* **Exercise description**
With the material below, print exactly the lines between the line holding "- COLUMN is" and the line holding "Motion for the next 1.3", inclusive. Add nothing else.

* **Dataset excerpts**

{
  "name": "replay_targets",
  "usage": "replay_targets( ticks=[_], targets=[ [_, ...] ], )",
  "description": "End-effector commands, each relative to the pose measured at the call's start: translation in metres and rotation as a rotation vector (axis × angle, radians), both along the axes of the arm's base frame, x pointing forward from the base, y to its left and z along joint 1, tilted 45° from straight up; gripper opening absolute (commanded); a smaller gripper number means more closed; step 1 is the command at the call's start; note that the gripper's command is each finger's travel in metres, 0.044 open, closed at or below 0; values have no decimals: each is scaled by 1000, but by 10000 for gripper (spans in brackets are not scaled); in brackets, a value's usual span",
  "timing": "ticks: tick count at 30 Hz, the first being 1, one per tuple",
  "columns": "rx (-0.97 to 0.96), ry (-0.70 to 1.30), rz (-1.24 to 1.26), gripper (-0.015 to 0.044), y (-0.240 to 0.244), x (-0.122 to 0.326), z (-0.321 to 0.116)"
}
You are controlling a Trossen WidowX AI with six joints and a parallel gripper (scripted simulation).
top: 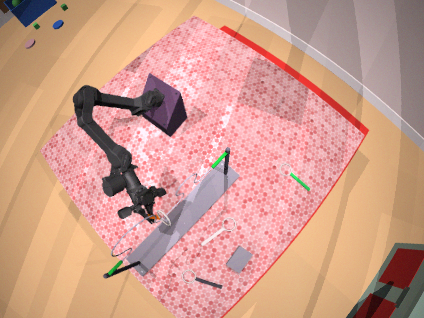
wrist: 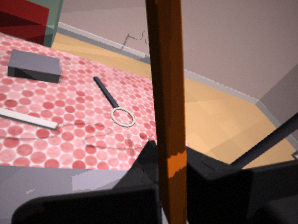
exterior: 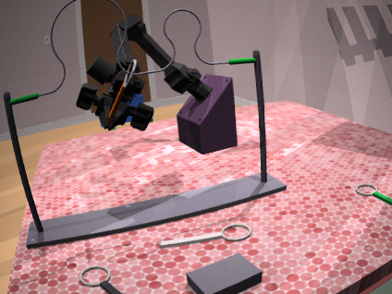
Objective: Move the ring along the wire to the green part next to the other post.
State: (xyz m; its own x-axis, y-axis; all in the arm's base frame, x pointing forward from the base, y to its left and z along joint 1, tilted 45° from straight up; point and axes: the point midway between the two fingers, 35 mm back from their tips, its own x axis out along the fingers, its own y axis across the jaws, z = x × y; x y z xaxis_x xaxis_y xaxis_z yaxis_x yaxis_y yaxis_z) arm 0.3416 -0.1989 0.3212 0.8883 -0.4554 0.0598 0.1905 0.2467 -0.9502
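The gripper (top: pixel 152 217) (exterior: pixel 111 119) (wrist: pixel 172 167) is shut on the orange handle (exterior: pixel 116 103) (wrist: pixel 169 90), which slants up to the pale ring. The ring (top: pixel 167 222) (exterior: pixel 134 64) is seen nearly edge-on in the exterior view, at the low stretch of the grey wire (exterior: pixel 64 68) (top: pixel 126 235) between its tall left arch and smaller right arch. The wire seems to pass through it; contact cannot be told. One green part (top: pixel 115 268) (exterior: pixel 24 99) is by the left post (exterior: pixel 20 162), the other (top: pixel 220 160) (exterior: pixel 241 60) by the right post (exterior: pixel 262 120). The ring is not in the wrist view.
The grey base (top: pixel 200 202) (exterior: pixel 157 209) joins both posts. The arm's purple mount (top: pixel 175 112) (exterior: pixel 217 125) stands behind it. In front lie a white-handled ring (top: pixel 214 236) (exterior: pixel 194 240), a black-handled ring (top: pixel 209 283) (wrist: pixel 106 92), a green-handled ring (top: pixel 300 182) and a grey block (top: pixel 239 259) (exterior: pixel 224 275).
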Motion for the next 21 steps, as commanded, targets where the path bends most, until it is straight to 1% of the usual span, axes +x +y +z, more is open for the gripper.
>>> replay_targets(
  ticks=[1, 14, 21],
  targets=[
    [96, 7, 7, -150, 6, 0, -15],
    [334, 20, 30, -150, 26, 2, -49],
    [405, 24, 37, -150, 36, 3, -60]
  ],
)
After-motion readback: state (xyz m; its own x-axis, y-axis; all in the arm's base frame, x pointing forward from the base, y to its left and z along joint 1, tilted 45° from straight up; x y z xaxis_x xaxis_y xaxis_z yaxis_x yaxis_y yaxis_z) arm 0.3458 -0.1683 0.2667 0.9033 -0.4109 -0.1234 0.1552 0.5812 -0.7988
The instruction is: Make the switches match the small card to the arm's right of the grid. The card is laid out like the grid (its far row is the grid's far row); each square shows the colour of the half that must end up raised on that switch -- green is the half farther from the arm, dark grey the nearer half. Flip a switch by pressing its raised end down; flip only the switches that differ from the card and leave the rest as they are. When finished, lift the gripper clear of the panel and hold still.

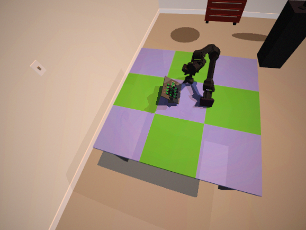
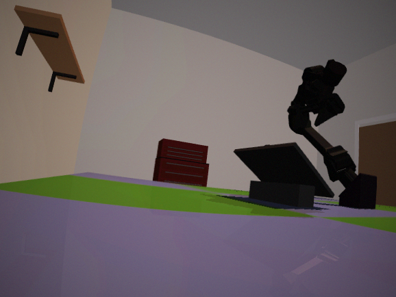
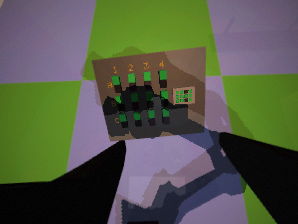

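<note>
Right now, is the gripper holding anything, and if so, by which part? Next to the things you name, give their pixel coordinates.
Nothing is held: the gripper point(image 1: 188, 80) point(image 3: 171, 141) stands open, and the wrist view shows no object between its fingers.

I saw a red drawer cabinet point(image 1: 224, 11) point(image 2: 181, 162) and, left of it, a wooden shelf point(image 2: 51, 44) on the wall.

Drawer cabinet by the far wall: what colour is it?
The drawer cabinet is dark red; the exterior view shows it best.
</note>
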`<state>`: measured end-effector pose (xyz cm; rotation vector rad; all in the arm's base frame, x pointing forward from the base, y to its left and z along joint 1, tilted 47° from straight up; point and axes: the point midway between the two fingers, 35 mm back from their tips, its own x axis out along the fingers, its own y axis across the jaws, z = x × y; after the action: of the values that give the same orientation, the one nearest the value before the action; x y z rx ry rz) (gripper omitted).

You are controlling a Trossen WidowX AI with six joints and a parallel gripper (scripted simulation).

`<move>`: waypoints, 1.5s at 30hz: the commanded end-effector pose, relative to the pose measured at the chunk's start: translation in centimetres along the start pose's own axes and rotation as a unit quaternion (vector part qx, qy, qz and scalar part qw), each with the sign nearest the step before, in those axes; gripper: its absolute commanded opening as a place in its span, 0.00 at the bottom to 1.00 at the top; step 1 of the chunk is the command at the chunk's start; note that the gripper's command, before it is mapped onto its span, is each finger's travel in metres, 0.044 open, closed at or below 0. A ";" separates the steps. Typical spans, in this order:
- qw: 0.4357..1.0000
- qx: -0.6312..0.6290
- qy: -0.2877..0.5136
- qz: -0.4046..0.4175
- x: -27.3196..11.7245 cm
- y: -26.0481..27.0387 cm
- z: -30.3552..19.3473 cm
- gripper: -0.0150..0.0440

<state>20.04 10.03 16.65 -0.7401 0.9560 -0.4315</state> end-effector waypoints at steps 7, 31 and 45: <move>1.000 -0.003 -0.006 0.010 7.2 4.3 3.1 0.62; 1.000 -0.003 -0.023 0.005 13.8 4.9 3.8 0.25; 1.000 -0.002 -0.023 0.005 15.2 4.9 3.8 0.25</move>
<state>31.30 5.21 5.93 -0.7468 0.9128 -0.4096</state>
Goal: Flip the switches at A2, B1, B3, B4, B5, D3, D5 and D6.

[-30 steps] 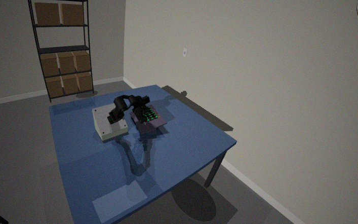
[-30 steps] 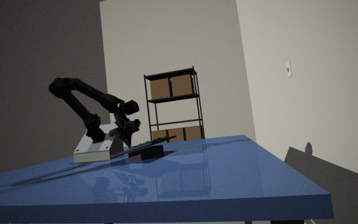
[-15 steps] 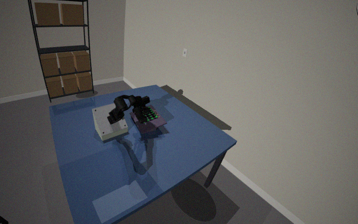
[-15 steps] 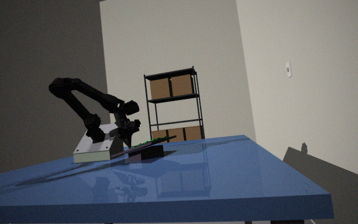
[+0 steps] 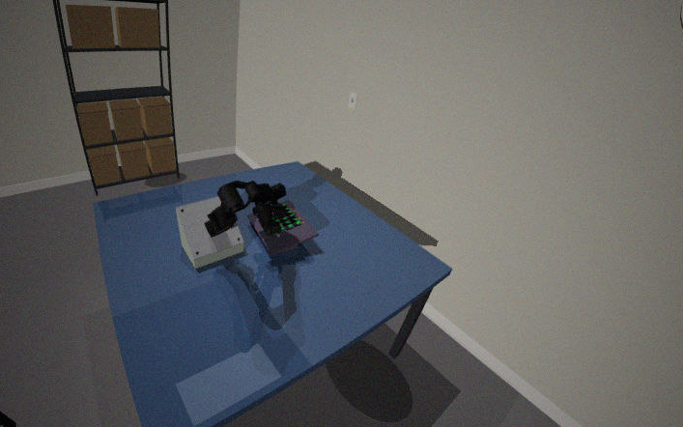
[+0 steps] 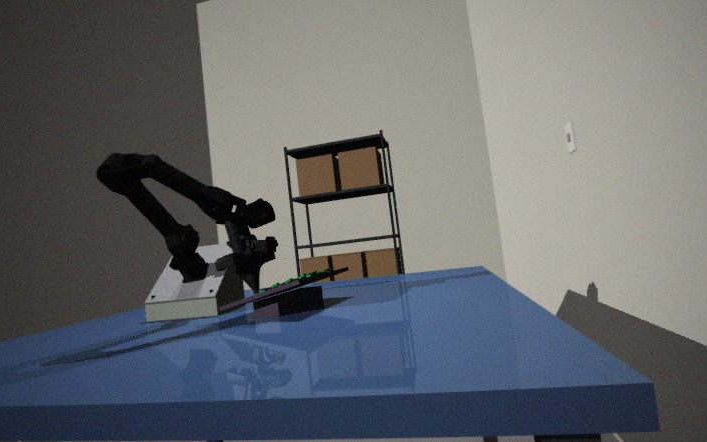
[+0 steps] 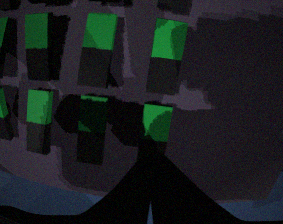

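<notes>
Top: I'm seeing the arm (image 5: 231,197) leaning over the switch panel (image 5: 281,244) (image 6: 290,285) (image 7: 227,150), centre-left on the blue table (image 5: 355,254) (image 6: 400,351).
Exterior: my gripper (image 6: 258,289) (image 7: 152,159) is pointing down at the panel, left of centre.
Wrist: closed, empty fingertips are meeting the lower end of the rightmost near-row switch (image 7: 157,122), lower centre.

Arm (image 5: 231,197) (image 6: 166,219): matte black throughout, with thick, rounded joint housings linked by long, tubular segments. Gripper (image 5: 269,225) (image 6: 257,284) (image 7: 152,159): black, its paired fingers tapering to a narrow tip. Directly above the pincer, a blocky black wrist; higher still, a bulky, rounded black housing. Fine surface markings are indistinct in shadow.
</notes>
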Controlling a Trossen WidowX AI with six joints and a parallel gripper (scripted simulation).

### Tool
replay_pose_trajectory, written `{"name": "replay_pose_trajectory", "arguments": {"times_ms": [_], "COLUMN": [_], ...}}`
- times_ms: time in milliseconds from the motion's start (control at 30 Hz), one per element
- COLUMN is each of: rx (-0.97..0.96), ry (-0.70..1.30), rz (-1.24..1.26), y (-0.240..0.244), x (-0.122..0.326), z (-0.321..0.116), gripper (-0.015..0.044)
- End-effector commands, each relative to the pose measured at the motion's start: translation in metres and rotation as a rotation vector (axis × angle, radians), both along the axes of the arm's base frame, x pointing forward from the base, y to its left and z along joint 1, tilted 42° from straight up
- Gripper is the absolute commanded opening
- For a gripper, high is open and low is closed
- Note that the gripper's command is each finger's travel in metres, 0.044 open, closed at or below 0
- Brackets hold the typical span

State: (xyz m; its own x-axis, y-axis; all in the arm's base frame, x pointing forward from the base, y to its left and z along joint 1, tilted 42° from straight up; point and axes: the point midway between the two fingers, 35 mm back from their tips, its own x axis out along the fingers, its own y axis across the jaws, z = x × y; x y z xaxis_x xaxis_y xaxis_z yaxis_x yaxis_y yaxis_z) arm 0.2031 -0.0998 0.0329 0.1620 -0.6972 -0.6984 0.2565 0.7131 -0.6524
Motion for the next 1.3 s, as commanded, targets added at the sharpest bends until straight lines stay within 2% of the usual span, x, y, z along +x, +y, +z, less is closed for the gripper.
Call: {"name": "replay_pose_trajectory", "arguments": {"times_ms": [0, 467, 733, 967, 1267], "rx": [0.003, 0.003, 0.013, 0.013, 0.016], "ry": [-0.001, -0.001, 0.018, 0.019, 0.014], "rz": [0.003, 0.003, -0.014, -0.014, -0.014], "y": [0.000, -0.001, 0.043, 0.045, 0.090], "x": [0.001, 0.001, -0.007, -0.006, 0.067], "z": [-0.001, -0.002, 0.042, 0.044, 0.025], "gripper": [0.0000, 0.0000, 0.0000, 0.0000, 0.0000]}}
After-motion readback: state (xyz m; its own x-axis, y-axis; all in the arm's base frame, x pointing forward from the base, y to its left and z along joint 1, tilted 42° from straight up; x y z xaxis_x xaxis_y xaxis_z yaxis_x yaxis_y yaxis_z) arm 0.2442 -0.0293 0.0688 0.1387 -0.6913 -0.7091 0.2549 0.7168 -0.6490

* **Answer to this problem**
- COLUMN is each of: rx (-0.97..0.96), ry (-0.70..1.30), rz (-1.24..1.26), y (-0.240..0.244), x (-0.122..0.326), z (-0.321..0.116), gripper (-0.015..0.044)
- End-effector commands, each relative to the pose measured at the motion's start: translation in metres and rotation as a rotation vector (axis × angle, radians), both along the axes of the arm's base frame, x pointing forward from the base, y to its left and z along joint 1, tilted 42° from straight up
- Gripper is the absolute commanded opening
- For a gripper, high is open and low is closed
- Note that the gripper's command is each finger's travel in metres, 0.044 open, closed at or below 0
- Brackets hold the typical span

State: (xyz m; its own x-axis, y-axis; all in the arm's base frame, x pointing forward from the base, y to its left and z along joint 1, tilted 42° from straight up; point and axes: the point midway between the two fingers, 35 mm back from their tips, its own x axis out along the fingers, its own y axis across the jaws, z = x × y; x y z xaxis_x xaxis_y xaxis_z yaxis_x yaxis_y yaxis_z) arm 0.2031 -0.0998 0.0329 0.1620 -0.6972 -0.6984 0.2565 0.7131 -0.6524
Motion for the next 1.3 s, as commanded, targets added at the sharpest bends until straight lines stay within 2% of the usual span, x, y, z along +x, +y, +z, less is closed for the gripper.

The requested output has been given in full.